Figure MI2.6. Donation from metal to CO in qualitative molecular orbital terms.
Draw a Lewis structure that takes into account the effect of metal-to-carbonyl electron donation in tetracarbonyl nickel.
Infrared spectroscopy is often used to assess bond order between specific atoms within a molecule. Because stretching frequencies are proportional to bond strength, a comparison of frequencies from a bond one molecule to a similar bond in another can give insight into the bond orders in each case.
- A C-O bond in organic compounds shows up between 1000-1200 cm-1 in most cases. A C=O bond normally shows up near 1600-1700 cm-1. Explain why these two bonds give rise to two different stretching frequencies.
- Based on the Lewis structure, what do you predict for this bond frequency in a CO molecule?
- What will happen to the CO stretching frequency in carbon monoxide if the molecule binds to a palladium atom?
Explain the differences in CO stretching frequencies in the following pairs of compounds. (Note: the number of peaks is related to molecular symmetry and group theory; focus only on the difference in magnitude of the frequency.)
a) CO at 2143 cm-1 vs. Mo(CO)6 at 2004 cm-1.
b) Ni(CO)4 at 2060 cm-1 vs. Fe(CO)42- at 1790 cm-1.
c) Cr(CO)6 at 2000 cm-1 vs. Mn(CO)6+ at 2090 cm-1.
d) (PF3)Mo(CO)3 at 2055 & 2090 cm-1 vs (PPh3)Mo(CO)3 at 1835 & 1934 cm-1.
e) Cr(CO)6 at 2000 cm-1 vs. (C6H5CH3)Cr(CO)3 at 1963 and 1869 cm-1.
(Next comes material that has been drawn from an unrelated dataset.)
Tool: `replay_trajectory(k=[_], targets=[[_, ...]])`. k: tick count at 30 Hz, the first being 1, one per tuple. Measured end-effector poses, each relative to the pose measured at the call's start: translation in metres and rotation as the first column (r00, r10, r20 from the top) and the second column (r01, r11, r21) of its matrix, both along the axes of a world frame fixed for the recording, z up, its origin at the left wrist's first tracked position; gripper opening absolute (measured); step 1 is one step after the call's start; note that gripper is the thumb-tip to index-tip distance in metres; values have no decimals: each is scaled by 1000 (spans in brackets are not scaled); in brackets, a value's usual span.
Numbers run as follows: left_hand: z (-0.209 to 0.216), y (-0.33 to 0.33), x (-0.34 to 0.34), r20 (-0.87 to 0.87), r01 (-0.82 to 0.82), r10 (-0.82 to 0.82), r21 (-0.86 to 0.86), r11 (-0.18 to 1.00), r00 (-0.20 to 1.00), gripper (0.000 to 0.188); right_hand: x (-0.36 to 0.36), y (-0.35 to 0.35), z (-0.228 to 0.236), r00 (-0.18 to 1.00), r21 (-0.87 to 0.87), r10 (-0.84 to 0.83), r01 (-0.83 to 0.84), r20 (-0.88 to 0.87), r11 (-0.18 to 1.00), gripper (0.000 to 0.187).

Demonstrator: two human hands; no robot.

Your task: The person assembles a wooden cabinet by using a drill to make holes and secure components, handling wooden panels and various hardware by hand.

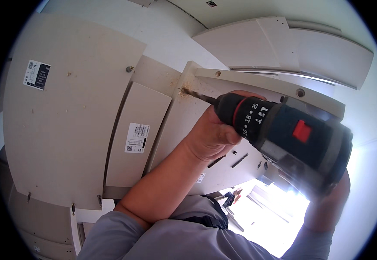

Sometimes, carbonyls can bridge between two metals. For example, the iron cluster Fe2(CO)9 contains six "terminal" carbonyls, bound to only one iron each, and three "bridging" carbonyls, each of which is bound to both iron atoms. This complex also features a metal-metal bond.
- draw a structure for this compound.
- explain why the terminal carbonyls display stretching frequencies of 2082 and 2019 cm-1, but the bridging carbonyls display a stretching frequency of 1829 cm-1.
"Organic" carbonyls, such as aldehydes and ketones, can also bind to transition metals, as you may have seen before. These compounds bind to transition metals in a very different way than carbon monoxide. Normally, we think of them as simple lone pair donors. The oxygen lone pair donates to the metal atom or ion. The resulting complexes are important because the carbonyl becomes "activated" or ready to accept nucleophiles.
- Organic carbonyls can also bind to metal atoms or ions.
- Binding is usually via the heteroatom.
Draw, with arrows, the coordination of the following organic carbonyl compounds to metal complexes.
a) 2-pentanone with TiCl4. b) ethyl acetate with ScCl3.
c) propanal with Cp2ZrH2 (Cp = cyclopentadienyl anion, C5H5-).